The internet of things is a big enterprise – that much is clear. Its possible applications are pretty much innumerable, as is its potential to streamline efficiency and improve our overall quality of life.
It’s no wonder, then, that so many businesses and industries are so interested in developing IoT technology. In fact, IoT statistics reveal that the number of connected devices is predicted to surpass 30 billion this year.
We’re all enraptured by the benefits that the IoT promises, but that excitement tends to blind us to a severe problem: security vulnerabilities.
Here are three issues to keep an eye out for this year.
Problem No. 1: Abundance of Devices
As this technology spreads, increasingly more homes are becoming hotbeds of IoT activity. There’s already an average of 20 smart devices per US household, and that number will likely rise in the future.
Such a high number of devices poses a real cybersecurity challenge solely on the merit of quantity. Twenty machines only means twenty ins for a cyber attacker, after all.
Hackers typically seek to exploit the weakest points of a given system that provides them easy entry. Keeping just a few devices safe is difficult enough on its own, but doing so for 20 of them is exponentially harder.
Problem No. 2: Poor Password Protection
People tend to play it loosey-goosey when it comes to their passwords. The fact that “password” is among the most common password phrases is proof enough. This is pretty dangerous, as you can imagine.
But users themselves aren’t the only ones slacking off when it comes to password protection. Oftentimes, products come with hard-coded passwords that are pretty weak, as well. Some are even publicly accessible, which is clearly a red flag.
It’s easier than ever for Cybercriminals to figure out your password. Your weak password is a liability. Only long passwords with varied characters will be able to repel hackers’ efforts to crack them.
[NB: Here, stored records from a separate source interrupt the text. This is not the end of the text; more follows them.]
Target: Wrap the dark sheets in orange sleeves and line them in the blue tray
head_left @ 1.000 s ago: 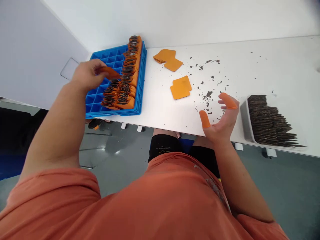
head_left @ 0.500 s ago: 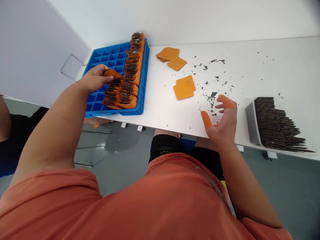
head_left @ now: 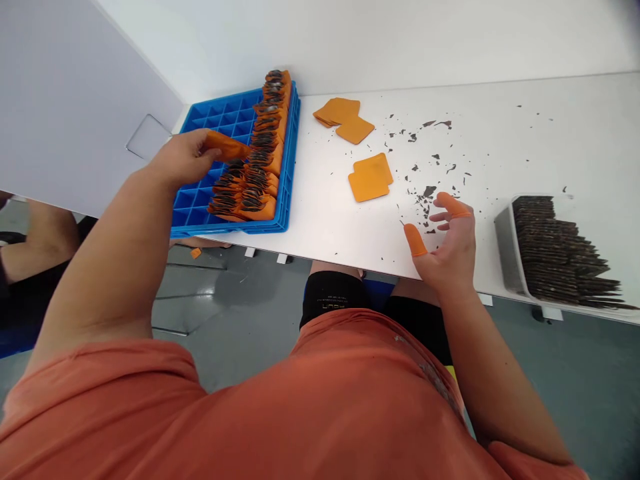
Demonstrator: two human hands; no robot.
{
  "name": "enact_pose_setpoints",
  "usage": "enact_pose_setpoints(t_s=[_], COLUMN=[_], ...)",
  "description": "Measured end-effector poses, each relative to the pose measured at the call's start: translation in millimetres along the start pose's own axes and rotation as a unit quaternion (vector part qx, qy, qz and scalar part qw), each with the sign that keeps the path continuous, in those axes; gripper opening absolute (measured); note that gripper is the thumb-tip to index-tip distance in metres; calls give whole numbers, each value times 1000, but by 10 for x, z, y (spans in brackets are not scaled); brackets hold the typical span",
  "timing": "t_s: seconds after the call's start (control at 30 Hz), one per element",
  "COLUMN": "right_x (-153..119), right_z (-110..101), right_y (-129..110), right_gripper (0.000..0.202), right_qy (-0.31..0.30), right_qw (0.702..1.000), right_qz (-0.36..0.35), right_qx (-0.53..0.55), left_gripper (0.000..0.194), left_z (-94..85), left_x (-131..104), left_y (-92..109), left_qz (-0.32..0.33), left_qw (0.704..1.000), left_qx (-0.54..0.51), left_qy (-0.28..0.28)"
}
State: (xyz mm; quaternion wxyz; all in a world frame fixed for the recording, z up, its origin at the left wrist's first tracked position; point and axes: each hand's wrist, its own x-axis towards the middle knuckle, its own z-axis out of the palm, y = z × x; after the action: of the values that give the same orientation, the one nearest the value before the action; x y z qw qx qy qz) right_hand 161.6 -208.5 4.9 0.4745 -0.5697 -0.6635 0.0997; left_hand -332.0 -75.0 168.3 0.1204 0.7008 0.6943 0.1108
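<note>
My left hand (head_left: 183, 157) reaches over the blue divided tray (head_left: 286, 193), closed on an orange packet (head_left: 227, 144) whose far end touches the filled rows. Several orange packets with dark, thin sheets inside (head_left: 265, 141) stand packed along the tray's right side and near corner. My right hand (head_left: 450, 243) hovers palm up by the table's front edge, fingers apart and holding nothing. Orange finger covers sit on its thumb and a finger. A thin dark sliver shows at the thumb tip. Left of that hand lie two overlapping orange squares (head_left: 370, 179).
More orange squares (head_left: 343, 117) lie at the back of the white table (head_left: 320, 213). Dark flakes (head_left: 429, 191) are scattered across its middle. To the right, a clear container (head_left: 507, 253) holds stacked dark sheets (head_left: 555, 257). A wire loop (head_left: 147, 137) juts out beside the tray.
The orange packet in my left hand has turned, showing more of its orange side and less dark edge. My right hand has stayed nearly still. The whole view has shifted slightly.
</note>
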Motion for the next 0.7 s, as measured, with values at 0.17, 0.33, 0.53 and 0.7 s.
enact_pose_setpoints(t_s=[0.17, 0.33, 0.53, 0.7], right_x=[-3, 0, 0, 5], right_z=[0, 7, -1, -14], right_y=[-4, 1, -17, -23], right_gripper=[71, 71, 69, 68], right_qy=[-8, -9, -20, -31], right_qw=[1000, 1000, 999, 998], right_qz=[14, 22, 37, 52], right_qx=[5, 5, 9, 9], left_gripper=[79, 84, 78, 98], left_z=[-41, 70, 86, 28], left_x=[56, 158, 81, 11], left_y=[58, 66, 103, 89], left_qz=[-8, 6, 9, 18], left_qw=[995, 997, 995, 995], left_qx=[45, -54, -83, -67], left_qy=[-83, -54, -52, -75])
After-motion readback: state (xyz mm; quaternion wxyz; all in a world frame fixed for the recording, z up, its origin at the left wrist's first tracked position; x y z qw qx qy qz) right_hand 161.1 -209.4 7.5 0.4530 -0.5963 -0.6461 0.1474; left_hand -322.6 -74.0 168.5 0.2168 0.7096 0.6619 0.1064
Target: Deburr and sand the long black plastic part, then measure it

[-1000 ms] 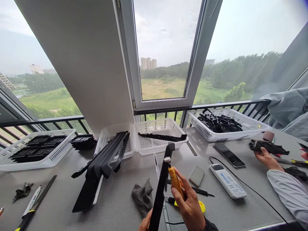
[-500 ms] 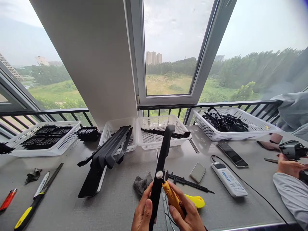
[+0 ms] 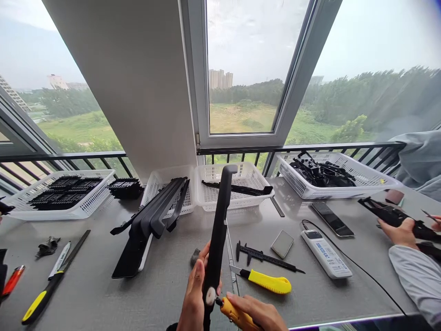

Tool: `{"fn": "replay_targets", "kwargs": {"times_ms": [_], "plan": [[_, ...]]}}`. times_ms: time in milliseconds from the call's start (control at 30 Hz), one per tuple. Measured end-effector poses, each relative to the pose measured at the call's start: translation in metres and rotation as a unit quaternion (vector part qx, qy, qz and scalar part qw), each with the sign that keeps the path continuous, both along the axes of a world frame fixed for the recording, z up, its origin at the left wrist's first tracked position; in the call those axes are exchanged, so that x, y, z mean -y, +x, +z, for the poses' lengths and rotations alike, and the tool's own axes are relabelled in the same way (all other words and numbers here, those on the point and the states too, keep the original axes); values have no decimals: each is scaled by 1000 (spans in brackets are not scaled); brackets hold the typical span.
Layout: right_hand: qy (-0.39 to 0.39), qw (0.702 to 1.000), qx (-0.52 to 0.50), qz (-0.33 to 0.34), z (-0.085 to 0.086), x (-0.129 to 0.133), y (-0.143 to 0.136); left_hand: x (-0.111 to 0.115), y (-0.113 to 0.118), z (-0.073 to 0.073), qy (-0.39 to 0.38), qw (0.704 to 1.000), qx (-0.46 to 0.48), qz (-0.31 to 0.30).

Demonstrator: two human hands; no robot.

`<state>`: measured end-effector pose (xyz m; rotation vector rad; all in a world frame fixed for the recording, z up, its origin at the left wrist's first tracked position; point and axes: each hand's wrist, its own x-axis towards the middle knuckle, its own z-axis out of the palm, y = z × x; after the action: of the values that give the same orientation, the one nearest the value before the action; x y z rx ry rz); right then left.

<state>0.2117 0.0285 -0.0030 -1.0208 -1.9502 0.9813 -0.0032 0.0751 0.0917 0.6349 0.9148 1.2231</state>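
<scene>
My left hand (image 3: 193, 292) is closed around a long black plastic trim piece (image 3: 218, 220), which stands nearly upright with its hooked end at the top. In my right hand (image 3: 263, 312) is a yellow rotary tool (image 3: 236, 314) with a small round white polishing wheel (image 3: 211, 296) at its tip. The wheel lies against the lower part of the trim piece, just above my left hand's palm side. A yellow utility knife (image 3: 270, 281) with its blade out lies right of my hands, below a black caliper (image 3: 268, 258). A grey cloth (image 3: 195, 258) is partly hidden behind my left hand.
White baskets (image 3: 237, 202) holding black parts line the window side. Several black trim pieces (image 3: 158, 207) lean on one. At right are a white control box (image 3: 326, 254), its cable, a phone (image 3: 331, 219) and a co-worker's hand (image 3: 401, 232). A file (image 3: 57, 280), marker and lighter lie left.
The rotary tool and its wheel have moved down along the trim piece, with my right hand lower. The trim piece shifted left, uncovering the utility knife. The co-worker now holds a long black part.
</scene>
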Motion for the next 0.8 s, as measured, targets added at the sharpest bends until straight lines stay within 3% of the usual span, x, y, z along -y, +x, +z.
{"fn": "replay_targets", "kwargs": {"times_ms": [100, 267, 467, 600, 800], "plan": [[2, 995, -9, -101, 19, -8, 5, 5, -1, -5, -1, 1000, -20, -1], [19, 980, -62, -188, 43, -30, 1, 17, -7, -8, -3, 998, -65, -22], [15, 983, -54, -175, 56, -35, -5, 25, -22, -18, -1, 994, -98, -46], [17, 982, -43, -181, 58, -35, -3, 29, -28, -24, -1, 993, -103, -56], [42, 973, -48, -220, 43, -35, -3, 33, -31, -25, -5, 991, -104, -89]]}}
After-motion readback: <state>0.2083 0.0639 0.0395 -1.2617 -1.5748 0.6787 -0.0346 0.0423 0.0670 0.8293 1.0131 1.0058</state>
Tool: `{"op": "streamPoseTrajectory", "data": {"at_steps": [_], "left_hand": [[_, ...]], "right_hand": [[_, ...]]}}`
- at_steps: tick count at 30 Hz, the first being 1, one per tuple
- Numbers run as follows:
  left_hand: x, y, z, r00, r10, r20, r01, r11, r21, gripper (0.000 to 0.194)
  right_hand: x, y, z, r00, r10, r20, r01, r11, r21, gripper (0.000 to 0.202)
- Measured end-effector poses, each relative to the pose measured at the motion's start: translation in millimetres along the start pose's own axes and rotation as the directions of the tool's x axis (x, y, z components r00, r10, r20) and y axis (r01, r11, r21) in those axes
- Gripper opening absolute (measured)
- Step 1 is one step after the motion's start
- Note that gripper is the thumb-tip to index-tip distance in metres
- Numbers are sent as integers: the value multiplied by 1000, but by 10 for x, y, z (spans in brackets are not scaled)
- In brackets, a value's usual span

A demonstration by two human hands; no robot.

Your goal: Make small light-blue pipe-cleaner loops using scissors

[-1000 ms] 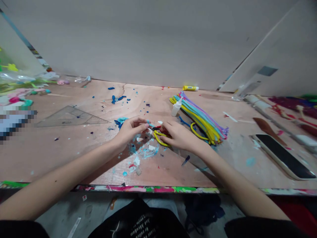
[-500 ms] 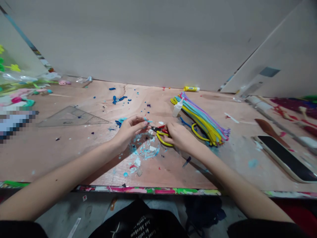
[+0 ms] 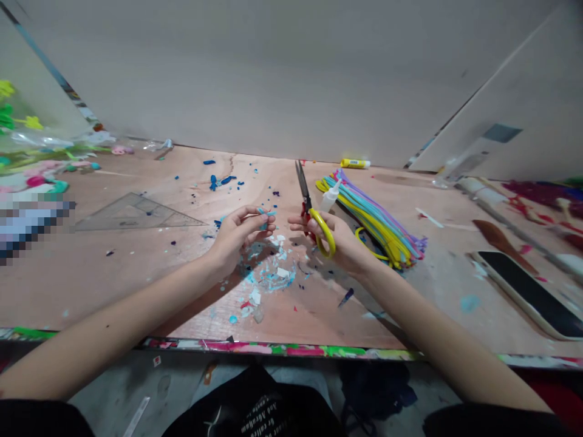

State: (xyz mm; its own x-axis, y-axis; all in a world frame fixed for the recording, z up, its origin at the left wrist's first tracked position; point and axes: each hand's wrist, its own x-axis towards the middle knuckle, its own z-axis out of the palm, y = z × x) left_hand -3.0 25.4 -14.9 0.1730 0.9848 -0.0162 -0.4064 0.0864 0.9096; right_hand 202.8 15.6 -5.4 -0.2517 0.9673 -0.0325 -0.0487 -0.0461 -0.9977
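Observation:
Pinched in the fingers of my left hand (image 3: 242,232) is a small light-blue pipe cleaner piece (image 3: 266,212), partly hidden by the fingertips. My right hand (image 3: 334,237) holds a pair of scissors (image 3: 306,188) with yellow-and-red handles. Their blades point up and away from me, apart from the left hand. Below and between both hands, light-blue and white scraps (image 3: 273,276) lie scattered on the wooden table (image 3: 173,297). Just beyond my right hand are a white dropper bottle (image 3: 330,197) and a bundle of yellow, blue and purple pipe cleaners (image 3: 378,224).
A clear set square (image 3: 141,215) lies to the left. Dark blue bits (image 3: 221,182) are strewn farther back, and a yellow glue stick (image 3: 354,163) rests by the back wall. At right are a phone (image 3: 531,291) and a brown wooden tool (image 3: 503,243).
The scissors have come away from the left hand and turned, so the blades now point upward. My right hand has shifted right and its fingers have loosened. The left hand keeps the blue piece.

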Motion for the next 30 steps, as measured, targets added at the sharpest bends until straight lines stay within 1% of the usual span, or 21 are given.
{"op": "streamPoseTrajectory", "data": {"at_steps": [2, 4, 7, 10, 13, 16, 20, 26, 30], "left_hand": [[9, -6, -11, 1000, 4, -9, -4, 999, -32, 17], [14, -6, -11, 1000, 3, -20, -4, 998, -62, 19], [12, 4, 4, 999, -8, -46, 4, 996, -85, 18], [14, 14, 13, 997, 12, -71, -19, 994, -108, 17], [24, 18, 6, 998, 33, -58, -39, 992, -120, 17], [27, 20, 3, 998, 44, -36, -48, 991, -129, 18], [12, 15, 20, 999, 30, -26, -33, 991, -130, 21], [6, -39, 10, 999, 41, 34, -37, 993, -110, 17], [2, -52, -3, 999, 17, 44, -13, 996, -90, 19]], "right_hand": [[-23, -4, 16, 999, -7, 39, 9, 998, -61, 61], [-30, 11, 22, 998, -26, 53, 34, 986, -165, 62], [-14, 66, 19, 995, -94, 38, 101, 934, -342, 61], [4, 149, 9, 990, -112, 85, 139, 884, -447, 63], [0, 213, 9, 978, -127, 164, 193, 846, -496, 60], [-23, 226, 26, 970, -134, 203, 223, 823, -522, 56], [-52, 204, 63, 969, -146, 199, 234, 797, -557, 52], [-80, 158, 107, 971, -149, 185, 233, 747, -622, 48], [-86, 143, 122, 972, -142, 188, 229, 755, -615, 49]]}}
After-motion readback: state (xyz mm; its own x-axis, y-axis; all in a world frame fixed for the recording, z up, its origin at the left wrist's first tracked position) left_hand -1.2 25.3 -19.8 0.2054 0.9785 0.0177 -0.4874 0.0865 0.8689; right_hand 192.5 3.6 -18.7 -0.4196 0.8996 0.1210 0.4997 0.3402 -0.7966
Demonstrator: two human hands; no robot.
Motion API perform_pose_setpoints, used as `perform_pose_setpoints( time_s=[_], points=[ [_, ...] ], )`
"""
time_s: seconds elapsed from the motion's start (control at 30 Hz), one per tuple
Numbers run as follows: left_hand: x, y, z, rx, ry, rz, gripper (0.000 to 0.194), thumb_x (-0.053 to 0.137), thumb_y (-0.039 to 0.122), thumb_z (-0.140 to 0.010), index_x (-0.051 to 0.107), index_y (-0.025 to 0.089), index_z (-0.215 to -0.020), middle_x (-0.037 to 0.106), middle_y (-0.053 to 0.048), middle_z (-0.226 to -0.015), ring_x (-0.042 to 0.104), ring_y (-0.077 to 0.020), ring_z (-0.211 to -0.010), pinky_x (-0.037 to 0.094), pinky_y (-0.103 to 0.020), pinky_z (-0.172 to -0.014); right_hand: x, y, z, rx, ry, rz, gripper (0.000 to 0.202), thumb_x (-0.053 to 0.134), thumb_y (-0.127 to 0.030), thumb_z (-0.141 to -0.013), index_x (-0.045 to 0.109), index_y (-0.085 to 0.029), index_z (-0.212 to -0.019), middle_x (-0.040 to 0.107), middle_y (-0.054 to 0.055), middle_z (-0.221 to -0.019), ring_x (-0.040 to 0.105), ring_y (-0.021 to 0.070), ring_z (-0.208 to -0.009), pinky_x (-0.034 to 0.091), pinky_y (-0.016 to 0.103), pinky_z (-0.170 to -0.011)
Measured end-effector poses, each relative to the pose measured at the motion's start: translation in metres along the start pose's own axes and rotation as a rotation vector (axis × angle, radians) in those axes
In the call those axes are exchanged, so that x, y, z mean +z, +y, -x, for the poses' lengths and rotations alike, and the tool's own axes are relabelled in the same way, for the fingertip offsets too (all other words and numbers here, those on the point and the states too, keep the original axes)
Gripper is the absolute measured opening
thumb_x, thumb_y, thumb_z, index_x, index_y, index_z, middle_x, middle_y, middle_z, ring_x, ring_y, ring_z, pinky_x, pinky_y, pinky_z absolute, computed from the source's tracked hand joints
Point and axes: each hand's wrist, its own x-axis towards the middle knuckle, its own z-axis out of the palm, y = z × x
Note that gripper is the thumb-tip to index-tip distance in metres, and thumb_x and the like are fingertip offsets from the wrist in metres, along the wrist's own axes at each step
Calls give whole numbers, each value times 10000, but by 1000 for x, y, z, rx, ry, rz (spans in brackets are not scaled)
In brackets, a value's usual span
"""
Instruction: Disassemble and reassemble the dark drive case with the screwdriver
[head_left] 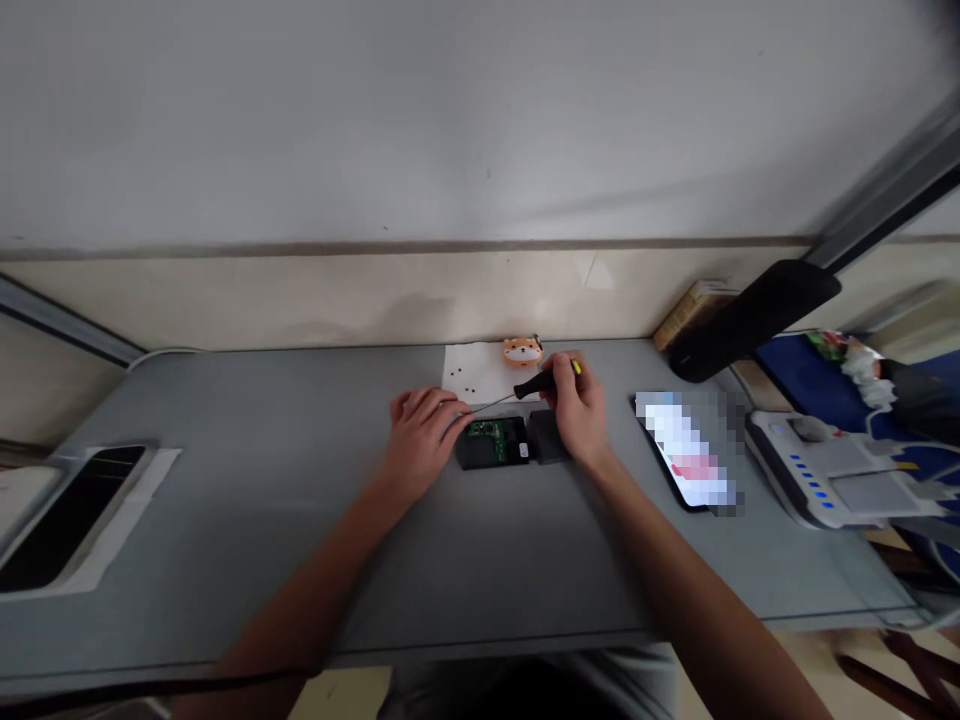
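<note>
My right hand [574, 400] is closed around a black screwdriver [534, 383] whose thin shaft points left and down. Its tip reaches the fingertips of my left hand [427, 430], at the upper left corner of an opened black device [491, 443] with a green circuit board showing. The left fingers are bent and close together; whether they pinch something small at the tip is hidden. A dark flat piece [547, 437] lies against the device's right side, partly under my right hand. Behind them, white paper [480, 365] carries several tiny dark screws [466, 389] and an orange animal-faced case [523, 350].
A lit phone [686, 455] lies right of my hands, beside a white power strip [817, 470]. Behind stand a black cylinder [754, 315] and a book [694, 310] by the wall. Another dark phone [71, 515] rests on white material at the far left of the grey table [262, 540].
</note>
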Motion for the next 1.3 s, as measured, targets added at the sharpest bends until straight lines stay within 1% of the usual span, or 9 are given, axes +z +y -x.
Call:
perform_pose_setpoints(
  time_s=[0.13, 0.27, 0.43, 0.53, 0.63, 0.77, 0.9, 1.07, 1.3],
  points=[
    [-2, 3, -1, 12, -5, -24, 307, 459, 356, -1083, 704, 233, -946, 718, -44, -928, 627, -225, -963, 404, -402, -939, -2, -2, 4, -96, 22, 64, 454, 509, -665, -936, 577, -228, -831, 557, -31, -667, 518, 127, -594, 430, 263, -564],
    [-2, 3, -1, 41, -78, 6, 307, 467, 352, -1080, 706, 241, -921, 725, -38, -921, 624, -225, -958, 404, -409, -958, -4, -4, 8, -195, -11, 139, 394, 517, -598, -964, 598, -230, -849, 559, -29, -660, 510, 134, -590, 427, 278, -576],
    [-1, 0, -1, 7, -146, 48, 286, 473, 408, -1069, 704, 243, -1105, 735, -64, -1043, 626, -250, -1063, 409, -440, -1004, -4, -8, 10, -272, -11, 180, 354, 523, -558, -971, 604, -239, -840, 597, -13, -701, 532, 146, -621, 439, 296, -605],
    [1, -5, -1, -77, -133, 67, 320, 409, 375, -1079, 670, 222, -1185, 730, -88, -1088, 645, -253, -1067, 435, -436, -986, -3, -6, 9, -241, -21, 211, 361, 521, -570, -968, 606, -241, -846, 587, -21, -676, 508, 138, -586, 418, 291, -581],
    [3, -10, -1, -122, -152, 112, 327, 344, 303, -1077, 658, 218, -1101, 745, -72, -1022, 683, -235, -988, 468, -411, -933, -1, -3, 10, -206, -44, 236, 371, 523, -586, -963, 600, -240, -854, 557, -36, -634, 464, 127, -541, 389, 280, -547],
    [2, -11, -2, -88, -193, 160, 302, 340, 238, -1048, 640, 210, -1042, 751, -51, -954, 704, -216, -884, 498, -387, -881, 2, -1, 13, -199, -59, 236, 375, 526, -588, -956, 583, -238, -835, 533, -43, -610, 445, 120, -521, 364, 272, -516],
    [0, -10, -4, -49, -201, 168, 275, 365, 198, -1018, 639, 216, -1025, 736, -56, -968, 694, -216, -918, 516, -379, -883, 7, 0, 15, -186, -22, 203, 384, 519, -591, -954, 573, -235, -819, 535, -40, -610, 458, 123, -534, 379, 273, -527],
    [-1, -12, -4, -54, -203, 184, 284, 366, 229, -1027, 650, 219, -1029, 720, -54, -976, 681, -209, -922, 527, -371, -893, 6, 7, 6, -39, 70, 82, 455, 516, -668, -919, 527, -237, -773, 502, -46, -626, 478, 118, -568, 405, 255, -542],
    [2, -12, -1, -37, -230, 190, 323, 344, 280, -1052, 661, 219, -1052, 745, -49, -964, 687, -209, -833, 546, -372, -836, -5, 11, -8, 78, 100, 37, 499, 496, -725, -895, 481, -247, -752, 450, -52, -624, 445, 111, -536, 391, 239, -493]
  ],
)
Problem No. 3: Lack of Standardization
Your typical IoT network consists of a series of different software and hardware pieces produced by different manufacturers. It’s a pretty fragmented market, with companies from all over the world following their own ordinances.
For a multitude of reasons, these manufacturers rarely comply with the same protocols for security standardization. Not only that, but the standards themselves change quite rapidly, leaving many companies to play catch-up.
As a result, some devices will inevitably fall short of the recommended set of security measures to keep their devices viable. Due to its sheer scope, solving this problem requires expansive solutions. It would most likely entail creating compliance measures that few organizations beyond IEEE can offer.
These are just a few of the many issues plaguing a seamless application of IoT technology. While we can go on at length about more of them, the point here is to increase awareness of the biggest underlying problems inherent to the IoT as it currently exists.
These three vulnerabilities will be the biggest hurdles for the IoT in 2020. But addressing them correctly will provide the greatest leap forward for the technology. The solutions aren’t quite there yet, but they’re on their way.